**THE PROBLEM:** From the first line of the material to the line containing "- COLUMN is", inclusive, write out each line exactly, leaving out the pictures.

==== DATA SHOWN ====

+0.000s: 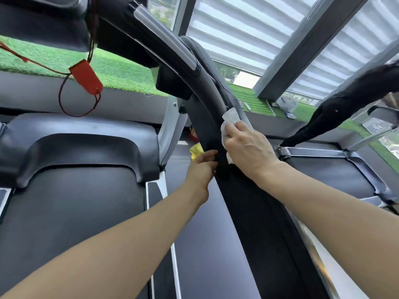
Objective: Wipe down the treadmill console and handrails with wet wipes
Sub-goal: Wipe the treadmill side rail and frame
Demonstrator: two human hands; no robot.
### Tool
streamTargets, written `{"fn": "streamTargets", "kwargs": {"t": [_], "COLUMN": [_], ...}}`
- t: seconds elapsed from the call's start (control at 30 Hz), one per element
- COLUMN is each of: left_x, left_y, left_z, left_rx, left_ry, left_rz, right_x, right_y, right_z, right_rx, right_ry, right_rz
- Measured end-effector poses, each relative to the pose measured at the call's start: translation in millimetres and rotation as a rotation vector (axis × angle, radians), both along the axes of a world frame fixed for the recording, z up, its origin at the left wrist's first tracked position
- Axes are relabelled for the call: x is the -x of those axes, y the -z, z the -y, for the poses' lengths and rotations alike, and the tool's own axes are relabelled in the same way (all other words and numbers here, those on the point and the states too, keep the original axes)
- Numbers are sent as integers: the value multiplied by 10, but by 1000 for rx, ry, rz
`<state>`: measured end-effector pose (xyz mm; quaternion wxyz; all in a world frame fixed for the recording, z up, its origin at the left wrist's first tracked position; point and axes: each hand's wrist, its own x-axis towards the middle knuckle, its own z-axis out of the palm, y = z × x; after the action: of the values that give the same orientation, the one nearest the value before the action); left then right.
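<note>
— What kind of room is seen here?

— A bright gym corner is shown: striped blinds [237, 29] are drawn over tall windows, and a ledge of green artificial turf [121, 70] runs behind the treadmill. A red safety clip [86, 77] is hung on its cord below the console [43, 20], which is seen only from underneath at the top left.

— Where is the wipe held?

— The white wet wipe [230, 124] is pressed against the right handrail [207, 93], where the curved bar meets the dark side panel. It is clamped under the right hand [248, 149], the fingers folded over it, probably so that the whole pad can be dragged along the rail.

— And the other hand?

— The left hand [201, 167] is set on the inner edge of the same panel, fingers closed narrowly on the edge; nothing loose can be seen in it. The rail is most likely being steadied from that side. Something yellow [196, 151] is glimpsed just behind those fingers; what it is cannot be told.

— How far along is the job judged to be?

— The handrail step is judged to be in hand; whether the console has been wiped cannot be told.
</note>
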<state>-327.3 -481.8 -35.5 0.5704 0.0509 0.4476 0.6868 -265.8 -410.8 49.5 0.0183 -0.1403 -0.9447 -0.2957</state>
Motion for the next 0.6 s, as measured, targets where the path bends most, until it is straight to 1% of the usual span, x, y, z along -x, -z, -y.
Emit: {"fn": "streamTargets", "kwargs": {"t": [0.07, 0.13, 0.23, 0.33, 0.4, 0.47, 0.6], "left_x": [51, 32, -53, -63, -30, 16, 130], "left_y": [178, 324, 402, 395, 418, 458, 566], "left_z": [-18, -14, -10, -17, -25, -26, -43], "left_rx": [78, 107, 90, 55, 41, 38, 92], "left_ry": [-62, -56, 2, 40, 55, 87, 110], "left_rz": [12, 67, 194, 274, 285, 255, 227], "right_x": [128, 140, -76, -437, -598, -590, -168], "right_y": [21, 15, 18, 118, 165, 203, 342], "right_z": [-105, -105, 61, 339, 479, 496, 144], "right_rx": [-25, -32, 52, 98, 115, 126, 113], "right_ry": [4, -5, -60, -47, -30, -1, 49], "right_rz": [2, 22, -1, 90, 142, 180, 251]}}
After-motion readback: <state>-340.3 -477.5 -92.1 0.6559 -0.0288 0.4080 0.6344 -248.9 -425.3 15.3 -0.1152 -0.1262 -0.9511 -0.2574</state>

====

**ANSWER TO THIS PROBLEM:**
+0.000s: 
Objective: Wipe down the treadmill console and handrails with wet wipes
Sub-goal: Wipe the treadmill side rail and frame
Demonstrator: two human hands; no robot.
### Tool
streamTargets, written `{"fn": "streamTargets", "kwargs": {"t": [_], "COLUMN": [_], ...}}`
- t: seconds elapsed from the call's start (control at 30 Hz), one per element
- COLUMN is each of: left_x, left_y, left_z, left_rx, left_ry, left_rz, right_x, right_y, right_z, right_rx, right_ry, right_rz

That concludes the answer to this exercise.